Your task: The answer should be an exact repeat of the stretch of material below from the line containing "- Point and" through the line containing "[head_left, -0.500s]".

Material provided:
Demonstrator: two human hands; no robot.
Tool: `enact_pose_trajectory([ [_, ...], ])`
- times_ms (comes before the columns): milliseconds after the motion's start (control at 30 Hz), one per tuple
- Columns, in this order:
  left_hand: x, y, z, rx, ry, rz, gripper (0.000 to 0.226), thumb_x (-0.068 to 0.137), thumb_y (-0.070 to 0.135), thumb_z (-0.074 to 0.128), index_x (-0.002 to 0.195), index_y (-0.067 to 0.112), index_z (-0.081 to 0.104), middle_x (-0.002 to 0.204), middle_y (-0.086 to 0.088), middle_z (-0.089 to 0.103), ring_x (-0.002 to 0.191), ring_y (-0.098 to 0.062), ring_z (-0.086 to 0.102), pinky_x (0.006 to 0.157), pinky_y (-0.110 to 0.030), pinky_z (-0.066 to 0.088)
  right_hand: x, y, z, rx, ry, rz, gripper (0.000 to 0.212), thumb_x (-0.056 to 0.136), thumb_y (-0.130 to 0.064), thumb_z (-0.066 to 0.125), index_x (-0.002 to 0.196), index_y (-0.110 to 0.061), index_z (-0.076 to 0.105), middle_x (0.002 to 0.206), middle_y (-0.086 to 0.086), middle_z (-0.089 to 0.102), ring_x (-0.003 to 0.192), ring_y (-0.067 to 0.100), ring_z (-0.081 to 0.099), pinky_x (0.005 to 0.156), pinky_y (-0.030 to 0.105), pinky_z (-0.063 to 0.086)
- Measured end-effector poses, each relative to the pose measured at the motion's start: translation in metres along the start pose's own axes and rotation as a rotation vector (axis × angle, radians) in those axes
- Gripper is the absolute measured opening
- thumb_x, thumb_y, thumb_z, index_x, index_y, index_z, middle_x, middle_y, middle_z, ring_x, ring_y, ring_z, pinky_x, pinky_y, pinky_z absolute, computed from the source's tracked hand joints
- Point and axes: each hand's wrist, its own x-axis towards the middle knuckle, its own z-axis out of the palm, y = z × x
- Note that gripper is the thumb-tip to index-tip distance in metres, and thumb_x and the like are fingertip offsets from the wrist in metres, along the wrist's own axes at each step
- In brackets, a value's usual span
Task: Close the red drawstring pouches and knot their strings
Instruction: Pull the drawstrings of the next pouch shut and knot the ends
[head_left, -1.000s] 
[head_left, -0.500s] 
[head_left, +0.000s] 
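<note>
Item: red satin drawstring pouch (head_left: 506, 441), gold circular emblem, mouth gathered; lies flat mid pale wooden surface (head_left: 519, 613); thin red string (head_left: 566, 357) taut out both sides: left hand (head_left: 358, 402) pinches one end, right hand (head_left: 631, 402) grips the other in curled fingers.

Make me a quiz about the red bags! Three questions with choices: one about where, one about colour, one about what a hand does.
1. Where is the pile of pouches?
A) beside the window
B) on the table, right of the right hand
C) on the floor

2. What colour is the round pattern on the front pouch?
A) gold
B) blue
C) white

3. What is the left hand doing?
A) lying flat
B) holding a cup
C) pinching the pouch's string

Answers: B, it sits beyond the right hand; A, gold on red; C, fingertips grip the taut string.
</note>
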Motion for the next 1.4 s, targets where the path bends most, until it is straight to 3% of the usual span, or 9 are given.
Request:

Task result:
- Point and axes: each hand's wrist, its own x-axis towards the middle knuckle, its own z-axis out of the palm, y = z × x
- Note that gripper is the thumb-tip to index-tip distance in metres, and thumb_x and the like are fingertip offsets from the wrist in metres, along the wrist's own axes at each step
- In brackets, a value's usual span
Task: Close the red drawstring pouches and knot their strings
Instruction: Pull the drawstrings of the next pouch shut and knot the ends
[head_left, -1.000s] 
[head_left, -0.500s] 

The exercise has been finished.